Bagdad will nicht, dass die USA und der Iran einen Krieg auf irakischem Boden austragen und veranlasst per Parlamentsbeschluss einen Abzug aller ausländischen Truppen. US-Präsident Trump will das nicht hinnehmen und droht dem Irak.

US-Präsident Donald Trump hat dem Irak für den Fall eines feindseligen Rauswurfs der rund 5000 US-Soldaten aus dem Land mit drastischen Sanktionen gedroht. Sollte der Irak nicht die Bedingungen der USA für einen Abzug erfüllen, werde die US-Regierung Sanktionen verhängen "wie nie zuvor", sagte Trump mitreisenden Journalisten zufolge während eines Rückflugs aus dem Bundesstaat Florida nach Washington.

Trump forderte, die Regierung in Bagdad müsse die Kosten für bestimmte von den USA im Irak gebaute Infrastruktur zurückerstatten, darunter ein moderner Luftwaffenstützpunkt, der Milliarden US-Dollar gekostet habe. "Wir ziehen nicht ab, es sei denn, sie erstatten uns das zurück", sagte Trump den Angaben zufolge.

Das irakische Parlament hatte in einer Dringlichkeitssitzung überraschend für einen Abzug der im Land stationierten US-Soldaten gestimmt.

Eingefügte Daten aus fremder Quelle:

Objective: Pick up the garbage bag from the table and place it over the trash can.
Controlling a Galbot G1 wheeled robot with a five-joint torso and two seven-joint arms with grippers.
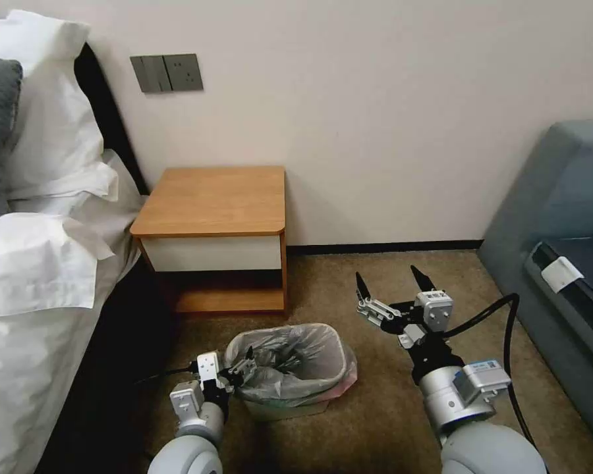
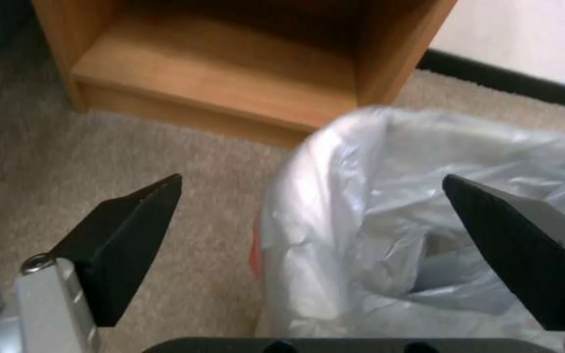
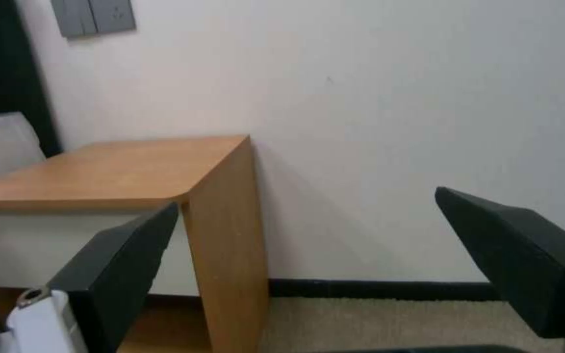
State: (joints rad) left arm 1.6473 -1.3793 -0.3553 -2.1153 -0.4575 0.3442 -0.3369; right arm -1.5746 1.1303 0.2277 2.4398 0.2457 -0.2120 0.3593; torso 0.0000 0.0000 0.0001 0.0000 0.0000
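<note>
The garbage bag [image 1: 290,361] is draped into and over the trash can [image 1: 286,411], which stands on the carpet in front of the table [image 1: 211,201]. A pinkish edge of the bag hangs at the can's right side. My left gripper [image 1: 242,370] is at the can's left rim, open. In the left wrist view the left gripper [image 2: 312,220] straddles the bag-covered rim, with the garbage bag [image 2: 361,206] between its fingers [image 2: 125,240] and untouched by them. My right gripper [image 1: 392,282] hangs open and holds nothing, to the right of the can. The tabletop is bare.
A bed with white linen [image 1: 39,263] runs along the left, close to the left arm. A grey sofa [image 1: 560,250] stands at the right. Open carpet [image 1: 375,421] lies between can and sofa. The right gripper [image 3: 309,235] faces the wall beside the table [image 3: 113,171].
</note>
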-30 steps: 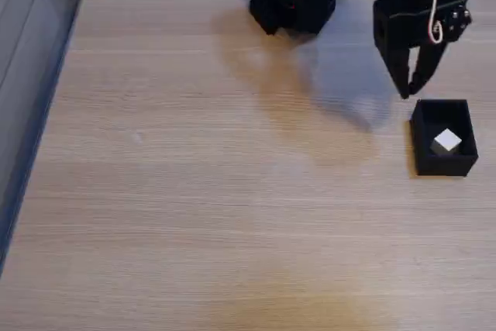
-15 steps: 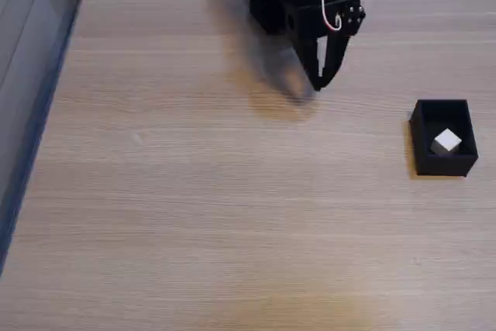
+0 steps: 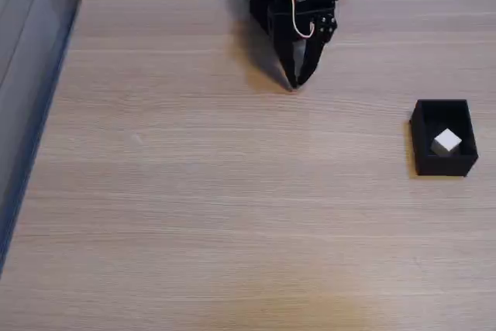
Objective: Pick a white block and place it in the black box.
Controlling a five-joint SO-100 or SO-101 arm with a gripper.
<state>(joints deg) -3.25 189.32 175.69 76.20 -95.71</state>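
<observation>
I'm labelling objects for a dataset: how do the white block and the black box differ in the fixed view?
The white block is a tiny pale cube; the black box is matte black and several times wider. The block is solid, while the box is open-topped with thin walls. The block lies inside the box, which stands on the wooden table. Both are straight-edged and sit at the right of the view, apart from the tool.

From my remote station I am counting one white block (image 3: pixel 447 142) sitting in one black box (image 3: pixel 443 163), one black arm with one gripper (image 3: pixel 295 83) pointing down, on one wooden table (image 3: pixel 194 207).
</observation>
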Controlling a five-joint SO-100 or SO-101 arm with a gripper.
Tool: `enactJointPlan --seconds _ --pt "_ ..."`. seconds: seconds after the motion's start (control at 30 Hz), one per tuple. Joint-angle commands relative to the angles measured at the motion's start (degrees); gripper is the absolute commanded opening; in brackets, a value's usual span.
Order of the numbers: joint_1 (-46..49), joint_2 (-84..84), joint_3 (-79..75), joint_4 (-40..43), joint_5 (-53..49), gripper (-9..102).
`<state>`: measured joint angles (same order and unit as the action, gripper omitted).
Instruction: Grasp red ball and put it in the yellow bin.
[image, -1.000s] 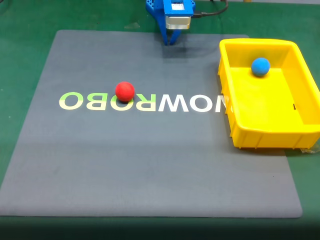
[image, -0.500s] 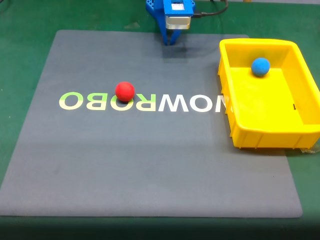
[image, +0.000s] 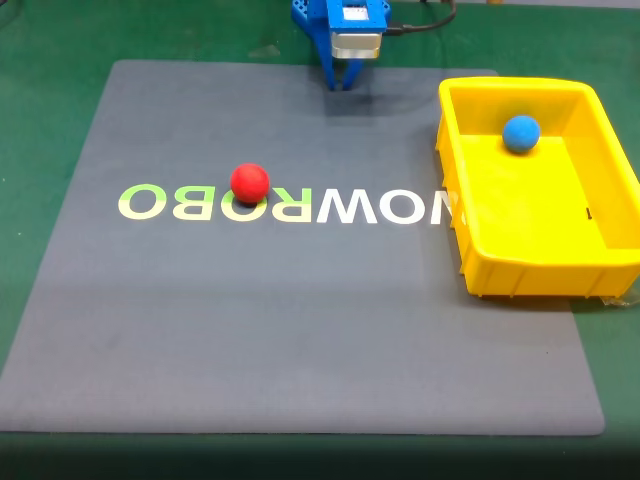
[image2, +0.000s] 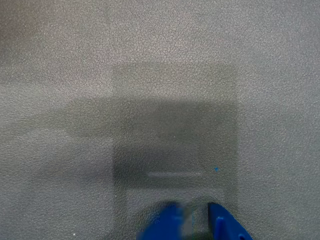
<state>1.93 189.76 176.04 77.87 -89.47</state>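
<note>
Sitting in yellow bin (image: 535, 255): blue ball (image: 521, 133); red ball (image: 250, 183) apart on mat (image: 300, 330).

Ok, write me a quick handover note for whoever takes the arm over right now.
Gripper: at the far edge of the grey mat, tips together, holding nothing; the wrist view shows bare mat ahead of it.
Red ball: on the mat's lettering, left of centre in the fixed view, untouched.
Yellow bin: at the mat's right edge, with a blue ball in its far end.
Done: nothing yet.
Left: reach the red ball, grasp it, carry it right, drop it in the bin.
</note>
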Motion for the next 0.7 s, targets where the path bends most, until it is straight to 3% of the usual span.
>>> enactJointPlan --seconds 0.0,0.23,0.43,0.67 --pt "0.5 0.8 1.7 0.1 0.0 26" --pt "4.4 0.5 -9.4 -2.3 -2.0 30" --pt "13.0 -20.6 -20.6 -26.8 -6.4 29" --pt "17.8 -49.7 -41.4 -34.5 -9.3 29"
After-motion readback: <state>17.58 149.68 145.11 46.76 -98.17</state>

Es forderte die Regierung dazu auf, den Abzug aller ausländischen Truppen einzuleiten, die Teil des US-geführten Bündnisses zum Kampf gegen die Terrormiliz Islamischer Staat (IS) sind. Das Parlament forderte auch, dass ausländische Truppen den irakischen Luftraum und Boden künftig nicht mehr nutzen dürften.

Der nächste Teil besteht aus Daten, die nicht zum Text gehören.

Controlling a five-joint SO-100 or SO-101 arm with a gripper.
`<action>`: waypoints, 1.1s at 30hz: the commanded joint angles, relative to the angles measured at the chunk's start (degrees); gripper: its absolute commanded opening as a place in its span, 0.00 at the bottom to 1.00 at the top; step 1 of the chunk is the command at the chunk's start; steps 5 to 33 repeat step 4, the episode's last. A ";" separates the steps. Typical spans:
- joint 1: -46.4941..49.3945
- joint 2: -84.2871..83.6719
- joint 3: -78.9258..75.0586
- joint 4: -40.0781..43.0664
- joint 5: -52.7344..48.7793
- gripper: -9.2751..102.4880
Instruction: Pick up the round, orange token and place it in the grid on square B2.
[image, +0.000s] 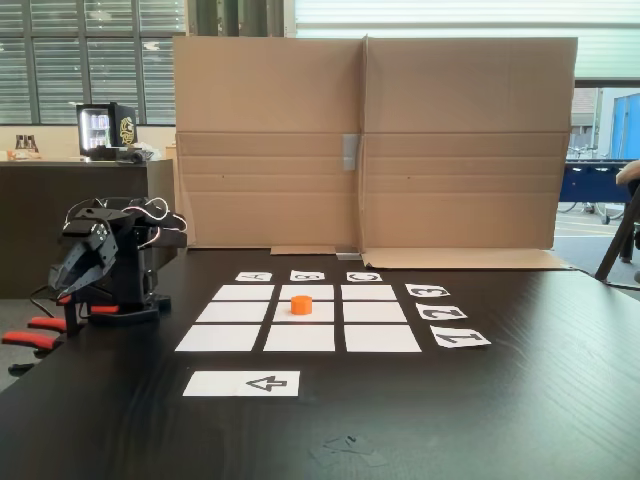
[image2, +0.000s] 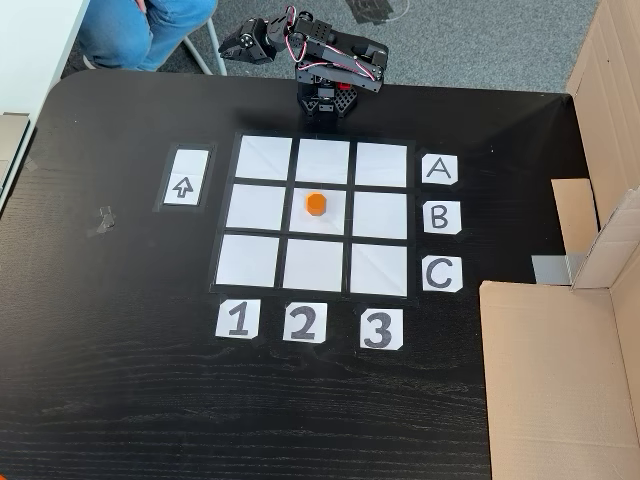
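Meanwhile, arm folded, claw down.

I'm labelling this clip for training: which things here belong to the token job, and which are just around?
Job:
token, already on square B2
grid
gripper, folded back at the table edge

Just around:
arrow strip
cardboard screen
mini fridge

Dark worktop. On it: grid of nine white sheets w/ orange token on the middle one, letter cards, number cards, arrow strip, arm base, folded cardboard.
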 joint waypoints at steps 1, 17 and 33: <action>0.35 0.18 -0.26 -1.05 0.44 0.09; 0.35 0.18 -0.26 -1.05 0.44 0.09; 0.35 0.18 -0.26 -1.05 0.44 0.09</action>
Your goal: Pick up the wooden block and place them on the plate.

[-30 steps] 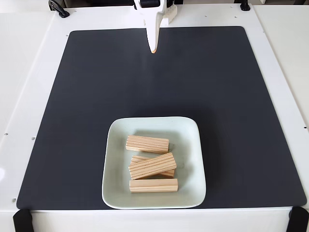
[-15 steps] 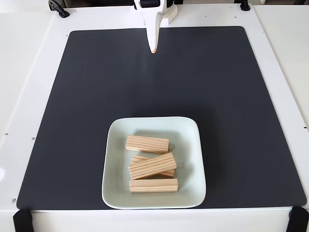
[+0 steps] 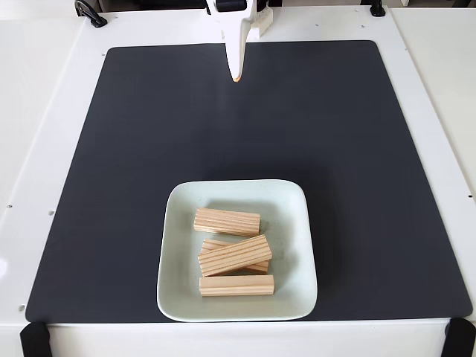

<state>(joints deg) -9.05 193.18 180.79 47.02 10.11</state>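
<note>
Several wooden blocks lie on the pale square plate (image 3: pixel 294 290) near the front of the mat. One block (image 3: pixel 227 222) sits toward the plate's back, one (image 3: pixel 236 285) along its front, and a tilted one (image 3: pixel 234 255) rests on top of another between them. My white gripper (image 3: pixel 236 74) hangs at the far edge of the mat, far from the plate, its fingers together in a single point with nothing in them.
A black mat (image 3: pixel 134 149) covers most of the white table (image 3: pixel 44 89). Black clamps sit at the table's front corners (image 3: pixel 33 338) and back edge (image 3: pixel 89 13).
</note>
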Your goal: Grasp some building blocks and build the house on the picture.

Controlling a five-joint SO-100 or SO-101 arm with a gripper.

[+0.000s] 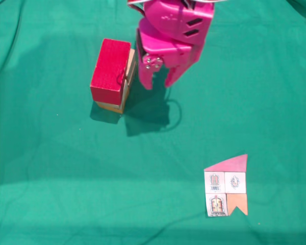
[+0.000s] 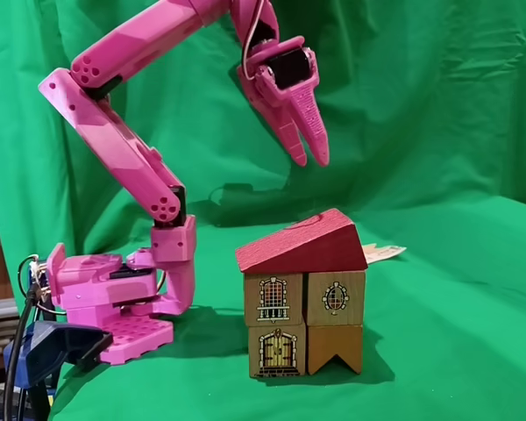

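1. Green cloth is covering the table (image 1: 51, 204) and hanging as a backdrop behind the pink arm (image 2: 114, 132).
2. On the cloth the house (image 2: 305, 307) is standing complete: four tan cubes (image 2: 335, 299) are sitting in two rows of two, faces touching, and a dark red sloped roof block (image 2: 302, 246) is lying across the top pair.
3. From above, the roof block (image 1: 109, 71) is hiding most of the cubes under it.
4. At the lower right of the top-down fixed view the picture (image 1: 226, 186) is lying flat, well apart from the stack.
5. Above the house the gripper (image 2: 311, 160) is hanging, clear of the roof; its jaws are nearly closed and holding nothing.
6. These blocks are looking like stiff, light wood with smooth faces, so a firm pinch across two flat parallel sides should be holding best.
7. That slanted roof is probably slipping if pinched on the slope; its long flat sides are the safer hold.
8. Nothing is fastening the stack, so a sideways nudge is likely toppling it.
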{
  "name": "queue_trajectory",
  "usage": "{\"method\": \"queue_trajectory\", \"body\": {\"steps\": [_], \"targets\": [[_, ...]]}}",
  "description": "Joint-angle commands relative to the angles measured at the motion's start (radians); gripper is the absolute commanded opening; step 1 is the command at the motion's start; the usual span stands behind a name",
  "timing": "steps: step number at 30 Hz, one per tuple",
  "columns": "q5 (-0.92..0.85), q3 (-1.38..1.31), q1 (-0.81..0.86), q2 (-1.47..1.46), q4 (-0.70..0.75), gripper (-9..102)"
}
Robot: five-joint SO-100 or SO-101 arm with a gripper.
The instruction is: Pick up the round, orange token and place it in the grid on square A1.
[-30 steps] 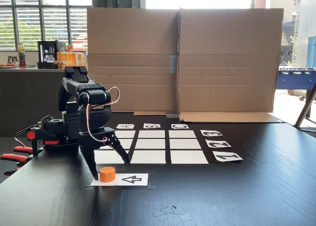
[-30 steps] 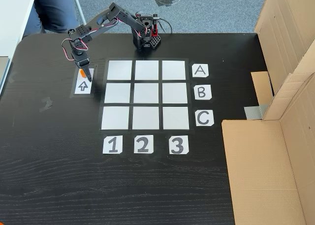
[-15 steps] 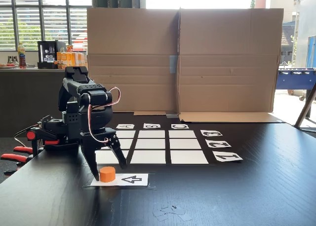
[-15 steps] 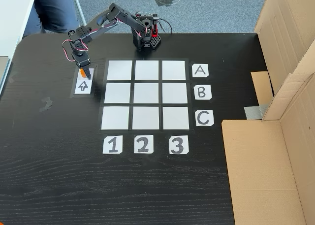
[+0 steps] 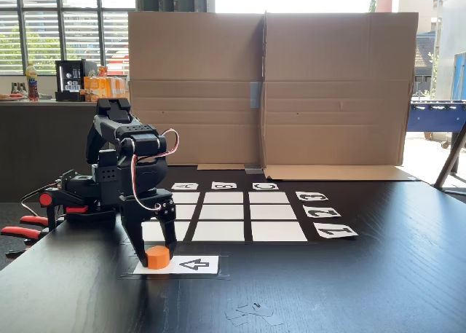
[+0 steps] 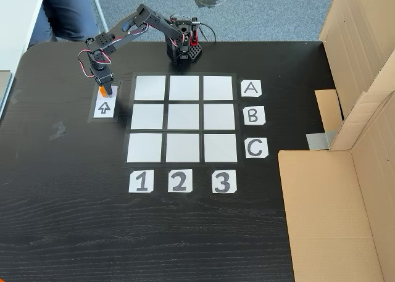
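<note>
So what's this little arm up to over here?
The arm's gripper has come down around an orange token that sits on a white arrow card beside the grid. Its jaws have narrowed onto the token's sides over the last second. The token rests on the card, not yet lifted, and every grid cell is bare.

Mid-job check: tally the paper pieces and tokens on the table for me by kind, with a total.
White grid cells: 9
Letter labels (A, B, C): 3
Number labels (1, 2, 3): 3
Arrow card: 1
Orange token: 1, on the arrow card, between the fingers of the gripper
Total: 17
</note>
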Motion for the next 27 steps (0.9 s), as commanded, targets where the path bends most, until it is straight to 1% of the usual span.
{"method": "queue_trajectory", "body": {"steps": [1, 9, 13, 19, 24, 27], "targets": [[0.003, -0.038, 0.000, 0.049, 0.009, 10], [0.002, -0.038, 0.031, 0.202, 0.058, 10], [0.002, -0.028, 0.055, 0.321, 0.094, 10], [0.002, 0.017, 0.107, 0.508, 0.101, 10], [-0.008, 0.084, 0.138, 0.673, 0.101, 10], [-0.018, 0.181, 0.146, 0.793, 0.101, 10]]}}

Trump bekräftigte zudem seine Drohungen gegen den Iran. Die USA würden "schwere Vergeltung" üben, wenn es zu Vergeltungsaktionen für die Tötung des iranischen Generals Ghassem Soleimani durch das US-Militär komme. Er sei auch bereit, iranische Kulturstätten ins Visier zu nehmen, weil der Iran Amerikaner getötet habe. Trump erklärt zudem, dass seine Regierung darüber nachdenken könnte, Geheimdienstinformationen im Zusammenhang mit der Tötung Soleimanis zu veröffentlichen.